++++ Given material ++++

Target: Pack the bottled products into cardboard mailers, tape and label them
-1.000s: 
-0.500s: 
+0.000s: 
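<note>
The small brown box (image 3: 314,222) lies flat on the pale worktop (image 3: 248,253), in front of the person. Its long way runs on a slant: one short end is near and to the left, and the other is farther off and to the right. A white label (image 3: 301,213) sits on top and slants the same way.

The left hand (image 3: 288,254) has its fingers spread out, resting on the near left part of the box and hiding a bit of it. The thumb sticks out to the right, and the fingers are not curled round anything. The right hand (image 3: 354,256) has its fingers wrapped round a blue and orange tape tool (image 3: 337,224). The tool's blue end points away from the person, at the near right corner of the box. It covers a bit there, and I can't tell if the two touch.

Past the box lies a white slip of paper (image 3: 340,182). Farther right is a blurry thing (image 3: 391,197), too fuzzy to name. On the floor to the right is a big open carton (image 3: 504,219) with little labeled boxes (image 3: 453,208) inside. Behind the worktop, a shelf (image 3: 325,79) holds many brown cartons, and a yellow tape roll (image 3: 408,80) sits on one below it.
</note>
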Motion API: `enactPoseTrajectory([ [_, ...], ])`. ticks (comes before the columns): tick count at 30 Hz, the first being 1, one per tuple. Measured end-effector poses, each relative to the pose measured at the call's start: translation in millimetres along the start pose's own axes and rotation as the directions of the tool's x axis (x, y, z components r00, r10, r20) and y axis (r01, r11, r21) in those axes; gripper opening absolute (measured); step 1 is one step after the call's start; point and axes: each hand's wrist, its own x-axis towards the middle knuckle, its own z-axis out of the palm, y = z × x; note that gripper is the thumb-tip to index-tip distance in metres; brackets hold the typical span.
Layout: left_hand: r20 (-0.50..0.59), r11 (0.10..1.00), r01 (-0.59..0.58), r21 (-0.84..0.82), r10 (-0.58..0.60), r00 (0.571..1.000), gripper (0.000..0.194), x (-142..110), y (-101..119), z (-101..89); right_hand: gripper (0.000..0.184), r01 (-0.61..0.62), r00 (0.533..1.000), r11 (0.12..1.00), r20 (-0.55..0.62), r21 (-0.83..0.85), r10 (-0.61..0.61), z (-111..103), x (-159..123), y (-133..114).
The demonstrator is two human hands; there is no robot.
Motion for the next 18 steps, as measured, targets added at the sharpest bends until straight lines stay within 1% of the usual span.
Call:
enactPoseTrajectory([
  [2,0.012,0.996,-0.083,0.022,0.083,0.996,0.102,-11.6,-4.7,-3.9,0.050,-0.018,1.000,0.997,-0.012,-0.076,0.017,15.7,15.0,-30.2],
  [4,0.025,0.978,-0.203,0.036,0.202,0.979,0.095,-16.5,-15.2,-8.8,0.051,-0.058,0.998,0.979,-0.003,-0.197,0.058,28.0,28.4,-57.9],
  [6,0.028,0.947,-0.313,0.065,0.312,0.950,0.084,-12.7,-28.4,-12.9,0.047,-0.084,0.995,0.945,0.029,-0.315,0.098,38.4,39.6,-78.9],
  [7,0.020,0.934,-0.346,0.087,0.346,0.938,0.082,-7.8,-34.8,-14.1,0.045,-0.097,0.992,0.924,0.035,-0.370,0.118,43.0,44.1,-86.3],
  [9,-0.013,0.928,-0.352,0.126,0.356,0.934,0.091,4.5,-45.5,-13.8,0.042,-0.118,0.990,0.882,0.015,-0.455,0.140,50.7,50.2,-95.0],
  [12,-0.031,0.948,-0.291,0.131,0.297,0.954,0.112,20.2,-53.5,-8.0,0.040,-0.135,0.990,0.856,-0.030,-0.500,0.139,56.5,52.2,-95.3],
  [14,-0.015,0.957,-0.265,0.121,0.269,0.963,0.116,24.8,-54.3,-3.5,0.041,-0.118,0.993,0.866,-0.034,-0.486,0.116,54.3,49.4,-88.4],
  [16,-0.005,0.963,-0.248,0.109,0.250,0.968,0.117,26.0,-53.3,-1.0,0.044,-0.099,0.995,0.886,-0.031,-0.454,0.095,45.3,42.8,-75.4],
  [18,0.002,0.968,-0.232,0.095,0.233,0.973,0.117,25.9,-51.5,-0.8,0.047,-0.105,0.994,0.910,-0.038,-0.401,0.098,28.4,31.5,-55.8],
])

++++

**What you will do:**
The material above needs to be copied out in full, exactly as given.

**Response for this exercise:**
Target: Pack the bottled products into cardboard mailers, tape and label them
-1.000s: 
-0.500s: 
+0.000s: 
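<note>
The small brown box (image 3: 314,222) lies flat on the pale worktop (image 3: 248,253), in front of the person. Its long way runs on a slant: one short end is near and to the left, and the other is farther off and to the right. A white label (image 3: 301,213) sits on top and slants the same way.

The left hand (image 3: 288,254) has its fingers spread out, resting on the near left part of the box and hiding a bit of it. The thumb sticks out to the right, and the fingers are not curled round anything. The right hand (image 3: 354,256) has its fingers wrapped round a blue and orange tape tool (image 3: 337,224). The tool's blue end points away from the person, at the near right corner of the box. It covers a bit there, and I can't tell if the two touch.

Past the box lies a white slip of paper (image 3: 340,182). Farther right is a blurry thing (image 3: 391,197), too fuzzy to name. On the floor to the right is a big open carton (image 3: 504,219) with little labeled boxes (image 3: 453,208) inside. Behind the worktop, a shelf (image 3: 325,79) holds many brown cartons, and a yellow tape roll (image 3: 408,80) sits on one below it.
</note>
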Motion API: `enactPoseTrajectory([ [_, ...], ])`. ticks (comes before the columns): tick count at 30 Hz, the first being 1, one per tuple. Measured end-effector poses, each relative to the pose measured at the call's start: translation in millimetres along the start pose's own axes and rotation as the directions of the tool's x axis (x, y, z components r00, r10, r20) and y axis (r01, r11, r21) in those axes; gripper opening absolute (measured); step 1 is one step after the call's start; point and axes: each hand's wrist, its own x-axis towards the middle knuckle, its own z-axis out of the palm, y = z × x; note that gripper is the thumb-tip to index-tip distance in metres; brackets hold the typical span.
Layout: left_hand: r20 (-0.50..0.59), r11 (0.10..1.00), r01 (-0.59..0.58), r21 (-0.84..0.82), r10 (-0.58..0.60), r00 (0.571..1.000), gripper (0.000..0.194), x (-142..110), y (-101..119), z (-101..89); right_hand: gripper (0.000..0.184), r01 (-0.61..0.62), r00 (0.533..1.000), r11 (0.12..1.00), r20 (-0.55..0.62), r21 (-0.83..0.85), r10 (-0.61..0.61), z (-111..103), x (-159..123), y (-133..114).
The demonstrator is two human hands; there is no robot.
Motion for the next 18 steps, as measured, targets added at the sharpest bends until straight lines stay within 1% of the usual span.
Call:
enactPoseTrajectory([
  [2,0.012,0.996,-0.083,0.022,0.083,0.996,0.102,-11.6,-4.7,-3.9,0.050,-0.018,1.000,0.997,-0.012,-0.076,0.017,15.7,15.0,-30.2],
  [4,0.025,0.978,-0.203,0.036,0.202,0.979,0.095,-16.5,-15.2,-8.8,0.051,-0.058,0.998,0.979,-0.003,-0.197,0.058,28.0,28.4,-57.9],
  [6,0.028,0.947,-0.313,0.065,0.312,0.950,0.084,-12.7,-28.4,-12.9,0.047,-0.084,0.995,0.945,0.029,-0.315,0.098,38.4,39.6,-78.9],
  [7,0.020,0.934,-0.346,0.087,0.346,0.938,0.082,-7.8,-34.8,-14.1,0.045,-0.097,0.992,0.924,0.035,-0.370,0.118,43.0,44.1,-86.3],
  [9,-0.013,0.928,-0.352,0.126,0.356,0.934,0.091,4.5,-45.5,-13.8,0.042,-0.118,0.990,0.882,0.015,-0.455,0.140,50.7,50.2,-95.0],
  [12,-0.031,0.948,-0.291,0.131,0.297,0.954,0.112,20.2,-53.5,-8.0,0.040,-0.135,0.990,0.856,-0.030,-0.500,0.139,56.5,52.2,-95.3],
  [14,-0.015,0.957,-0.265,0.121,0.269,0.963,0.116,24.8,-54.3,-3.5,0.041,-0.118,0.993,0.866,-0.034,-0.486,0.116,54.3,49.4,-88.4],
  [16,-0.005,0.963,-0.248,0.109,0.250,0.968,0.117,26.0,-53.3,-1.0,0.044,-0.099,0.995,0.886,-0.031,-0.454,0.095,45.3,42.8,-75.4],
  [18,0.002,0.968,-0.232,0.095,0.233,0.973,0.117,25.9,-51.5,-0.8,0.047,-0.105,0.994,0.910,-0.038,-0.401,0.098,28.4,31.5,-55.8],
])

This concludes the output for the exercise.